[EXERCISE DESCRIPTION] Retype exactly the lines below, beginning with the first and ending with the line where "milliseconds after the" appears.

[SUPPLIED INFORMATION]
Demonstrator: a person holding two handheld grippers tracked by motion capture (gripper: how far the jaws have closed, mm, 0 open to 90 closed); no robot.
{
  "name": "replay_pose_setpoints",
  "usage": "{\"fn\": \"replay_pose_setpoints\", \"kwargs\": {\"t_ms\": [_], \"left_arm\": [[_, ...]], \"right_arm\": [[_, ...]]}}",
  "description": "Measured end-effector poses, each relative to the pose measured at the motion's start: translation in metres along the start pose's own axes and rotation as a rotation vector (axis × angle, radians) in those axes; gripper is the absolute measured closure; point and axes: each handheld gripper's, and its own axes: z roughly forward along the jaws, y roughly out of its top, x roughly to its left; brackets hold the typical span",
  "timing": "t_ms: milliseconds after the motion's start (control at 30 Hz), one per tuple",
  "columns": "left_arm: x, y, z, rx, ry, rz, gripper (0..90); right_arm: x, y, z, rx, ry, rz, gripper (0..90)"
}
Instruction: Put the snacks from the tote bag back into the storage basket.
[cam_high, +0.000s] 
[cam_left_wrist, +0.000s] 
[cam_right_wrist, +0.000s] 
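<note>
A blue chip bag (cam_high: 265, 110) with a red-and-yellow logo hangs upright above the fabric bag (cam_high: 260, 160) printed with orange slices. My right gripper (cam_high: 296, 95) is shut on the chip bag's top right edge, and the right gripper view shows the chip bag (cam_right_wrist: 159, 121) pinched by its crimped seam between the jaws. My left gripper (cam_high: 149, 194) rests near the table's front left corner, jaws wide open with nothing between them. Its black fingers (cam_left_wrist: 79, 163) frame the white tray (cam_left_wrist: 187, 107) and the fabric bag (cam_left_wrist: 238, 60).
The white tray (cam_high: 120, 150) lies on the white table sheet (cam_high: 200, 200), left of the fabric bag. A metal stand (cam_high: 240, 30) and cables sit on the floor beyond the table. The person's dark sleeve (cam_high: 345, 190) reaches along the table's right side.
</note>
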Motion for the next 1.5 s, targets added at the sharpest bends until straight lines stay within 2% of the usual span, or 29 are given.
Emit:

[ANSWER TO THE EXERCISE]
Demonstrator: a person holding two handheld grippers tracked by motion capture (gripper: how far the jaws have closed, mm, 0 open to 90 closed); no robot.
{
  "name": "replay_pose_setpoints",
  "usage": "{\"fn\": \"replay_pose_setpoints\", \"kwargs\": {\"t_ms\": [_], \"left_arm\": [[_, ...]], \"right_arm\": [[_, ...]]}}",
  "description": "Measured end-effector poses, each relative to the pose measured at the motion's start: translation in metres along the start pose's own axes and rotation as a rotation vector (axis × angle, radians) in those axes; gripper is the absolute measured closure; point and axes: each handheld gripper's, and its own axes: z roughly forward along the jaws, y roughly out of its top, x roughly to its left; brackets hold the typical span",
  "timing": "t_ms: milliseconds after the motion's start (control at 30 Hz), one per tuple",

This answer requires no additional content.